● To do
Return the data below exactly, minus the pictures.

● Data excerpt

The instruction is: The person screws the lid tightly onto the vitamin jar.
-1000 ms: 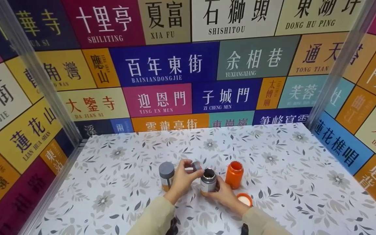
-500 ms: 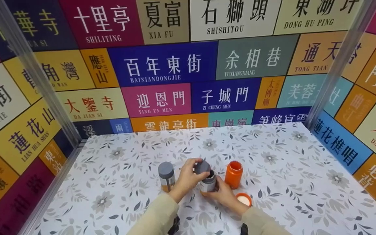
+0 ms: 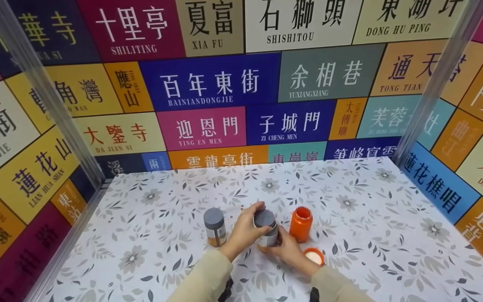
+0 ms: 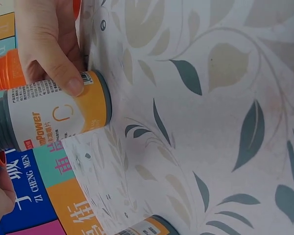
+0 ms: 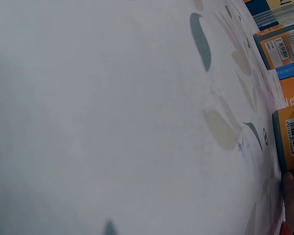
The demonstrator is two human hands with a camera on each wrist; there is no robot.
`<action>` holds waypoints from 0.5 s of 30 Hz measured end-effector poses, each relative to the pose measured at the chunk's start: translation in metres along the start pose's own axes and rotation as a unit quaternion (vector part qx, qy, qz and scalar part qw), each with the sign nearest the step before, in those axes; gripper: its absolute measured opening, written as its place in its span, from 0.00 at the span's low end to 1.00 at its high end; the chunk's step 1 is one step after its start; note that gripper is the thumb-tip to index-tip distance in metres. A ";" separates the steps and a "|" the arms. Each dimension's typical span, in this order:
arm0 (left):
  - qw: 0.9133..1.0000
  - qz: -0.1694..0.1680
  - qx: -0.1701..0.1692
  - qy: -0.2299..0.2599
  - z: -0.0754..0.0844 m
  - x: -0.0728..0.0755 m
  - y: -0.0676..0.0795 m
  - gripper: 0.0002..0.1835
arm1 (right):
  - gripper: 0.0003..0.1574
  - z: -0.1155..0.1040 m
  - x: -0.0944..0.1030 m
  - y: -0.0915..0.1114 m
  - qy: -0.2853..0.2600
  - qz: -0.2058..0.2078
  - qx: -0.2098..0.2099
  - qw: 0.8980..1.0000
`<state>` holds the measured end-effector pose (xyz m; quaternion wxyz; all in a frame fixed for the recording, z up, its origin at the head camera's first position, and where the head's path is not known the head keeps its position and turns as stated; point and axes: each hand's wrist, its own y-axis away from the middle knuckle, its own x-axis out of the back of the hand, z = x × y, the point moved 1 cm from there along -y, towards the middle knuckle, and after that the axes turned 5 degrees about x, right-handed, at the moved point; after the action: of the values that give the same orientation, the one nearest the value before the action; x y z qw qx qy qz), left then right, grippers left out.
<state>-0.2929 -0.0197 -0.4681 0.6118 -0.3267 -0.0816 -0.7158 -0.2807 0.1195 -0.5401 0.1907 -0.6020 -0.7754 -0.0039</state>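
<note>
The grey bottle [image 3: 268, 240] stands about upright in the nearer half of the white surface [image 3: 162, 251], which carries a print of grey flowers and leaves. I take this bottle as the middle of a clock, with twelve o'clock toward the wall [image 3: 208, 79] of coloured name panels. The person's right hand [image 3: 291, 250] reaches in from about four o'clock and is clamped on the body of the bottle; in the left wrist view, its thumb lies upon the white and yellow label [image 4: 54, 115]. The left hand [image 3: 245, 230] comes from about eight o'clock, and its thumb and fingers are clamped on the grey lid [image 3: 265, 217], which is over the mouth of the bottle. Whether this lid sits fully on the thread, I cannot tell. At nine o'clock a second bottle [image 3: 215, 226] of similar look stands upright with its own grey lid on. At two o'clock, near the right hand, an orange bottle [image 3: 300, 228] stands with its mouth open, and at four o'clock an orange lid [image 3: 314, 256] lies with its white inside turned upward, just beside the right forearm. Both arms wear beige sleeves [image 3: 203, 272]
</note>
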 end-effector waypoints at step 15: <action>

● Task output
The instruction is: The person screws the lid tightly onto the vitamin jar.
-1000 ms: 
-500 ms: 
+0 ms: 
+0 ms: 
+0 ms: 
The demonstrator is two human hands with a camera on each wrist; there is no robot.
`<action>` holds waypoints from 0.5 s of 30 Hz measured end-effector poses, each relative to the pose measured at the chunk's start: translation in metres along the start pose's own axes and rotation as a unit quaternion (vector part qx, qy, qz and scalar part qw), each with the sign nearest the step before, in those axes; gripper: its absolute measured opening, written as its place in its span, from 0.00 at the span's low end to 1.00 at its high end; the chunk's step 1 is one step after its start; note that gripper is the thumb-tip to index-tip distance in metres. A ";" separates the steps and a "|" the arms. Each dimension's typical span, in this order:
arm0 (left):
  - qw: 0.9133..1.0000
  - qz: -0.1694..0.1680
  - qx: -0.1701..0.1692
  - qy: -0.2299..0.2599
  - z: -0.0754..0.0844 m
  - x: -0.0728..0.0755 m
  - y: -0.0676..0.0795 m
  - gripper: 0.0002..0.1835
arm1 (right):
  - gripper: 0.0003..0.1574
  - z: -0.1155..0.1040 m
  - x: -0.0944..0.1030 m
  - y: -0.0915..0.1114 m
  - qy: -0.2853..0.2600
  - qz: -0.2058..0.2078
  - qx: -0.2098..0.2099
  - qw: 0.8980..1.0000
`<state>` holds the measured end-effector pose (xyz m; quaternion wxyz; all in a frame fixed for the recording, z up, its origin at the head camera's first position, and where the head's path is not known the head keeps its position and turns as stated; point and axes: each hand's wrist, its own y-axis away from the middle knuckle, its own x-axis out of the back of the hand, z = x × y, the point moved 1 cm from there along -y, towards the middle knuckle, and after that the axes turned 5 degrees about x, right-handed, at the moved point; after the action: of the values that give the same orientation, the one nearest the value before the action; x y z qw qx qy qz), left then right, grippers left out.
<state>-0.2929 -0.0197 -0.4681 0.6118 -0.3267 -0.0816 -0.7158 -0.2807 0.1195 -0.5401 0.1907 -0.6020 -0.7754 -0.0039</state>
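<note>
The grey bottle [image 3: 268, 240] stands about upright in the nearer half of the white surface [image 3: 162, 251], which carries a print of grey flowers and leaves. I take this bottle as the middle of a clock, with twelve o'clock toward the wall [image 3: 208, 79] of coloured name panels. The person's right hand [image 3: 291, 250] reaches in from about four o'clock and is clamped on the body of the bottle; in the left wrist view, its thumb lies upon the white and yellow label [image 4: 54, 115]. The left hand [image 3: 245, 230] comes from about eight o'clock, and its thumb and fingers are clamped on the grey lid [image 3: 265, 217], which is over the mouth of the bottle. Whether this lid sits fully on the thread, I cannot tell. At nine o'clock a second bottle [image 3: 215, 226] of similar look stands upright with its own grey lid on. At two o'clock, near the right hand, an orange bottle [image 3: 300, 228] stands with its mouth open, and at four o'clock an orange lid [image 3: 314, 256] lies with its white inside turned upward, just beside the right forearm. Both arms wear beige sleeves [image 3: 203, 272]
</note>
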 end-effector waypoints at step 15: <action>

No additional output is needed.